他看著程赴把手又收了回去,破敗且了無生機的模樣,那頭打結的長髮看起來像開心獸醫站門頭上的雜草。
鐵門被人從外面咣咣敲了幾聲,趙慶在外面喊:「小赴,都少說兩句,孩子大了——」
程澈站不住了,他手向後拉住江河上樓,江河手心濕漉漉的。
「他有病,程澈你不能有!」
「我有什麼病?」
「你什麼病你自己知道,你自己看看你現在的樣子,哪家大男人留頭長髮?夜不歸宿不三不四的,你爸這些年頭抬起過嗎?」
「他已經死了!」
關於程赴喜歡男人,其實蛛絲馬跡里也能覓得個大概,只是程澈沒往上想過。
程赴不常在家,有時會喝得醉醺醺的回來。
運氣好時,醉醺醺的程赴會從皮夾子裡掏出幾張錢,數個三四遍,次次數出的數都不一樣,最後一把拍在程澈的面前。

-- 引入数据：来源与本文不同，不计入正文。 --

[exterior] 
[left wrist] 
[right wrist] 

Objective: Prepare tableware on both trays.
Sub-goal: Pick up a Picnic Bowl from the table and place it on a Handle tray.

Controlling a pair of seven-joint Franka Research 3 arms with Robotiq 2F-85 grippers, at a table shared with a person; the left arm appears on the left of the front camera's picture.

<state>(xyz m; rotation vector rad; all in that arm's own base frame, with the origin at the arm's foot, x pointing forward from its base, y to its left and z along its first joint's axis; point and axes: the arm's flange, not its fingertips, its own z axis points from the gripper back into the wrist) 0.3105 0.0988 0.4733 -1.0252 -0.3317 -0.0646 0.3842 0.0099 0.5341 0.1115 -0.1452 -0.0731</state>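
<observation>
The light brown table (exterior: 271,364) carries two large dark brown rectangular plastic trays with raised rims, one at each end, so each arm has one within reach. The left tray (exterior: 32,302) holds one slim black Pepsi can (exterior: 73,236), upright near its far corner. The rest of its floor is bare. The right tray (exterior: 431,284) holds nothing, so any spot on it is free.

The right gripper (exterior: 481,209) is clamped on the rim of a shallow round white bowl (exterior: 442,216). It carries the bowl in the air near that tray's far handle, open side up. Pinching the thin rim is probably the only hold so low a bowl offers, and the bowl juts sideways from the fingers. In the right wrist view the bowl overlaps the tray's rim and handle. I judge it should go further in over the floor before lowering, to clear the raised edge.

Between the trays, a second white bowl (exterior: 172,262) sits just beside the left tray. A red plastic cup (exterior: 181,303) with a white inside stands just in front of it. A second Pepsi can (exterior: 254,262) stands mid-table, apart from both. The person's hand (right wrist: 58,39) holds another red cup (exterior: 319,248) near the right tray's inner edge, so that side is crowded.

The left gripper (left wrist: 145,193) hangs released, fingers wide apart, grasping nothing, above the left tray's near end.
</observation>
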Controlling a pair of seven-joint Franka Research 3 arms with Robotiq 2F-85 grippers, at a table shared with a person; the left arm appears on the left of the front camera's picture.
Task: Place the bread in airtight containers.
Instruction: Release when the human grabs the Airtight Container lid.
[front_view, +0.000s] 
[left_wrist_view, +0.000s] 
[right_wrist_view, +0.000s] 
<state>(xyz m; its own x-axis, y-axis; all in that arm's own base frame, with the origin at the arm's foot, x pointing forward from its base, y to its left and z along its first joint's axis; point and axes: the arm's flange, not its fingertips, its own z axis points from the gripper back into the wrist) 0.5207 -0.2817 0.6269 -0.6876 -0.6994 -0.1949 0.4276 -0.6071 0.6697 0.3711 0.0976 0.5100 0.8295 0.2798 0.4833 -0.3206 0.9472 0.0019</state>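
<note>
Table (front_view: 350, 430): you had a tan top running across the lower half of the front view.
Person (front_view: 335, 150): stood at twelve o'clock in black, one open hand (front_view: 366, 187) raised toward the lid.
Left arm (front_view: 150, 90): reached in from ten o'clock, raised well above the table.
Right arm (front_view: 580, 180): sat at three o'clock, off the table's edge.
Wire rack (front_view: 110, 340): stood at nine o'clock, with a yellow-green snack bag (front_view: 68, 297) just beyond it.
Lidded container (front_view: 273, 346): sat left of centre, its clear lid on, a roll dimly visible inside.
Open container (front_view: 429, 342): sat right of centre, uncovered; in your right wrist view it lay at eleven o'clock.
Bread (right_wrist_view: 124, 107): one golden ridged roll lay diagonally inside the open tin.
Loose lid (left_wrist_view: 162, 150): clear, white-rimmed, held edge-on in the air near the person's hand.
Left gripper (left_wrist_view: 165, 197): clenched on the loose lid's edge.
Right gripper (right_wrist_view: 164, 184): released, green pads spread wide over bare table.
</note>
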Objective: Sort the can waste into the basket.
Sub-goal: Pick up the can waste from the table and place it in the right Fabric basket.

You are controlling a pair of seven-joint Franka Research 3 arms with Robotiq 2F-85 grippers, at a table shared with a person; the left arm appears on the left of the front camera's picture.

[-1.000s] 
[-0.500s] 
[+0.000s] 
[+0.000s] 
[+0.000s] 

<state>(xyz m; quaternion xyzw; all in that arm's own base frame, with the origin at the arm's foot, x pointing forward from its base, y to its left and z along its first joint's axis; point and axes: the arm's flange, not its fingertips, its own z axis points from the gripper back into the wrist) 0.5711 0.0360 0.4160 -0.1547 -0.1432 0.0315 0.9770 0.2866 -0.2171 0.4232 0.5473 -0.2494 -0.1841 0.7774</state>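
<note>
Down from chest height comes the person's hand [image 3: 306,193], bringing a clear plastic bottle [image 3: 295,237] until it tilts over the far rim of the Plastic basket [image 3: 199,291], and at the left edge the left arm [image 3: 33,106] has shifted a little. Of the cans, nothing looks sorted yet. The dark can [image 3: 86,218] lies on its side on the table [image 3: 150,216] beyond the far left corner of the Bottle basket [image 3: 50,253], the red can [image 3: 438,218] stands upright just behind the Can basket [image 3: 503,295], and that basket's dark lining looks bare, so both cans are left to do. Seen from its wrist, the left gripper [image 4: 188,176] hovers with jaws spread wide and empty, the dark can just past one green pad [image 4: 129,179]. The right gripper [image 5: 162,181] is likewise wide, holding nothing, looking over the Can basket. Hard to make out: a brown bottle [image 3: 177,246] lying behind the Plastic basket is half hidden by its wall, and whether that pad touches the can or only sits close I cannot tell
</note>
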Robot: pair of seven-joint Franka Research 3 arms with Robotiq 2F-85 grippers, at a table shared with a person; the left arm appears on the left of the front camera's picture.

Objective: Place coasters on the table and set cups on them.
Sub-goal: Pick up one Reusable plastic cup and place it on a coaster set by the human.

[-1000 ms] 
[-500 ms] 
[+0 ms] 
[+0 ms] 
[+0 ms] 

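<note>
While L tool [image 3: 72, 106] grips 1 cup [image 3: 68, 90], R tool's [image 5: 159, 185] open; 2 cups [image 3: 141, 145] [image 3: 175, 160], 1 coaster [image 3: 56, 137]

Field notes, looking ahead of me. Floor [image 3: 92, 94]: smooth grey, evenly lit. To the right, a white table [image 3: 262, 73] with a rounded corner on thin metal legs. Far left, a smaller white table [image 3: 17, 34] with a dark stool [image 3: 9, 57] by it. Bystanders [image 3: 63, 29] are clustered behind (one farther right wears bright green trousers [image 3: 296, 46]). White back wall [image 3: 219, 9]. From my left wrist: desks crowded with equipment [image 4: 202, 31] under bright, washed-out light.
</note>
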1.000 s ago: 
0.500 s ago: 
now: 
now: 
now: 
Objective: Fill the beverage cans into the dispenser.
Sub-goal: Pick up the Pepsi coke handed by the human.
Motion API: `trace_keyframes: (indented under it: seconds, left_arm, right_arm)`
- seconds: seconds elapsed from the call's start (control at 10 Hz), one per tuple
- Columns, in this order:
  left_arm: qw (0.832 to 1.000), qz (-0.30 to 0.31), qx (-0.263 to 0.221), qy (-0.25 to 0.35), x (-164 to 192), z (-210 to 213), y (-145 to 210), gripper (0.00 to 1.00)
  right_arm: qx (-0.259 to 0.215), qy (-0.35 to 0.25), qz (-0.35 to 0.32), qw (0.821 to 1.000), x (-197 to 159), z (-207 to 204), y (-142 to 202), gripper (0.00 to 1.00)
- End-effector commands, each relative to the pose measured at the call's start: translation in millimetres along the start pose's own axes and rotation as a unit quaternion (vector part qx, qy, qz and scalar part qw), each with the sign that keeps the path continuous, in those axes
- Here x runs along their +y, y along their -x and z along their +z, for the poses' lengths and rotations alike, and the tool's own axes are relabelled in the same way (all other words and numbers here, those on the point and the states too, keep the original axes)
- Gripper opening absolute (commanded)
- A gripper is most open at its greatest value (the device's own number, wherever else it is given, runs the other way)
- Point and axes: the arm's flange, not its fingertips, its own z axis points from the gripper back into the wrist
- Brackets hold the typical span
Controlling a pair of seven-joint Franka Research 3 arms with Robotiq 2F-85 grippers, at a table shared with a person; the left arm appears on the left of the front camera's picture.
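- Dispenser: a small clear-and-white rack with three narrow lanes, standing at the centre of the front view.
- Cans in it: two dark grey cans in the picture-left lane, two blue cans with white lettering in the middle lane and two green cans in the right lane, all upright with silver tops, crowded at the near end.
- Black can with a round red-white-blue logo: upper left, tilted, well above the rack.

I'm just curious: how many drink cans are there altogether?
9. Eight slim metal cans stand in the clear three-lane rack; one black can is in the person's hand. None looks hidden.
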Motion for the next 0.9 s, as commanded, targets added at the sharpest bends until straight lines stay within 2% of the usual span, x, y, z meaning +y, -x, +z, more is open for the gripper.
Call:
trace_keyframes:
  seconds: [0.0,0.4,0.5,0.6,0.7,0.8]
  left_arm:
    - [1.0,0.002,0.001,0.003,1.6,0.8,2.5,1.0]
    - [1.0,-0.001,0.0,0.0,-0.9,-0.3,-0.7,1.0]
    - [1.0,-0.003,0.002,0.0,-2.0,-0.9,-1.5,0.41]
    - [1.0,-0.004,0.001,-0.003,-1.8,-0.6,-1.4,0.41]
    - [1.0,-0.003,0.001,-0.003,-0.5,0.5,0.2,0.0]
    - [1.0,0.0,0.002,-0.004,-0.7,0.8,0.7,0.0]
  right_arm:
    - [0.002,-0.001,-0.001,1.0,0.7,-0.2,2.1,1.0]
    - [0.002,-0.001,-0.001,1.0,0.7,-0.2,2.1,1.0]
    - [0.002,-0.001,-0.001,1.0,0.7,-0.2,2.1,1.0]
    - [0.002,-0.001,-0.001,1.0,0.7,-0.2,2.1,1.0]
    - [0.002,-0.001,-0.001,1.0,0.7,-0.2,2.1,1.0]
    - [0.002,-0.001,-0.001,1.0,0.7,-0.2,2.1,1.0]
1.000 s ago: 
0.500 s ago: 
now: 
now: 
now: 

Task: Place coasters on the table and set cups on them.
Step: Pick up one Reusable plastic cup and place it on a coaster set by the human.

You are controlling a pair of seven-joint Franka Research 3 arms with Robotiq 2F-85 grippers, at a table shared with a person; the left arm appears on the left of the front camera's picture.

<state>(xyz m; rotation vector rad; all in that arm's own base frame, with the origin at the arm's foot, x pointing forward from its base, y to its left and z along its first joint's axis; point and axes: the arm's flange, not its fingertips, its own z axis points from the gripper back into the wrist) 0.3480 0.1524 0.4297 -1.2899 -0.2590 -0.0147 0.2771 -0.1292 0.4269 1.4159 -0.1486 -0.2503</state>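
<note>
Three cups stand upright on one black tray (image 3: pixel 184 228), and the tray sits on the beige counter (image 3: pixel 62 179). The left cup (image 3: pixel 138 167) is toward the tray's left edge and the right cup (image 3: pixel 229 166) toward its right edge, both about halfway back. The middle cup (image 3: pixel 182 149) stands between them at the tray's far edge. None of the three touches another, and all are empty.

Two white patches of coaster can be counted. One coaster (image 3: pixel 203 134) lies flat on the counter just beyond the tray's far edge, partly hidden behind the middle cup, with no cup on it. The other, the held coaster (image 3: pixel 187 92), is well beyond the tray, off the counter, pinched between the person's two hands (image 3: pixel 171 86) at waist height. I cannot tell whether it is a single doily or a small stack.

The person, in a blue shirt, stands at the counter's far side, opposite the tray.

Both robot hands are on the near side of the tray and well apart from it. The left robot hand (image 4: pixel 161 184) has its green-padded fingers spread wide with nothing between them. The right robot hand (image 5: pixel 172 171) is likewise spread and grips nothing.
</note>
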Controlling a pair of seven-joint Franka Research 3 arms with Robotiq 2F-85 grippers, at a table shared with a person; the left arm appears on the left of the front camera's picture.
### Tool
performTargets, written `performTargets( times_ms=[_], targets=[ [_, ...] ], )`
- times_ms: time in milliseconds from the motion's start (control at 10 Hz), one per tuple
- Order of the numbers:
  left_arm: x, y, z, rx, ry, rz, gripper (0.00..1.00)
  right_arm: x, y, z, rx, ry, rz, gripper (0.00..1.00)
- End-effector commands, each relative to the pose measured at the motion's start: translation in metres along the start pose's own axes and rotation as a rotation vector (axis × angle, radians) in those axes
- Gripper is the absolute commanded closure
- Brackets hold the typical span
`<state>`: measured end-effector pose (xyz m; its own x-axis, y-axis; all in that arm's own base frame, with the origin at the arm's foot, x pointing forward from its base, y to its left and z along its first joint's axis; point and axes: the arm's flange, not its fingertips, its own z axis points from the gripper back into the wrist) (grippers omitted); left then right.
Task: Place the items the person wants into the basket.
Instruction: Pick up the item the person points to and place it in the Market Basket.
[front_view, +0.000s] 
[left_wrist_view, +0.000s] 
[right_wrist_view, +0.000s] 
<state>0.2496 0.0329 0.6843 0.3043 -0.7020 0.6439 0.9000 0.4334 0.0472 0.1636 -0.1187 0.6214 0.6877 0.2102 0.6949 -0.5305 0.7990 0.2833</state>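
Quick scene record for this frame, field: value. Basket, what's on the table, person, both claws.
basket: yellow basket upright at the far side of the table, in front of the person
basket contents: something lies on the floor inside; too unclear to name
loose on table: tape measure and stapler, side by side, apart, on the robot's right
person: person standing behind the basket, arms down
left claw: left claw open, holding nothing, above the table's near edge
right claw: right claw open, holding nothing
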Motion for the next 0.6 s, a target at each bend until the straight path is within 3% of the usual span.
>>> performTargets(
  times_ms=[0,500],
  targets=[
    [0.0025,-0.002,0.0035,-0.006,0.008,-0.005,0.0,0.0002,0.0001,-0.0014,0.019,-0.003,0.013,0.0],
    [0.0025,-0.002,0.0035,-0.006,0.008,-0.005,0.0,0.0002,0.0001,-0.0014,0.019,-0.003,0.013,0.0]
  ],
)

程澈不和錢過不去,給就收著,一邊把錢往口袋裡裝,聽程赴一邊酒氣熏天地帶著笑說:」剩的我得給你唐叔。」
唐叔是誰,程澈不知道,也不稀的去想,只當是程赴的什麼朋友。
大多數時間運氣不好,不僅得挨醉醺醺的程赴一頓打,程赴不在家時,還得被上門討債的朝身上砸幾塊板磚。
後來他學聰明了,有人來討債,他就裝作不在家。
一樓的燈常年不開,他把二樓的燈也關著,自己蹲著窩在陽台邊上,啃放學從路邊買的包子,任憑那些人把門拍爛了也不吭聲。
包子吃完,等到那些人要走了,他才拍掉手上的碎屑,地上放著他路上順便撿的一把小石頭。
從中選顆最大的,對準那一幫人中砸門最凶的那個砸過去。
砸完身子又縮回去,從塑膠袋裡再掏個包子出來啃。
汗醃得傷口疼,程澈搖搖頭,把江河帶回房間。
江河嚇得不輕。
一大早胡翠蘭就來了,剛好撞見程赴喝了一夜醉醺醺地回來,再一問,程澈也一夜未歸,這才吵了起來。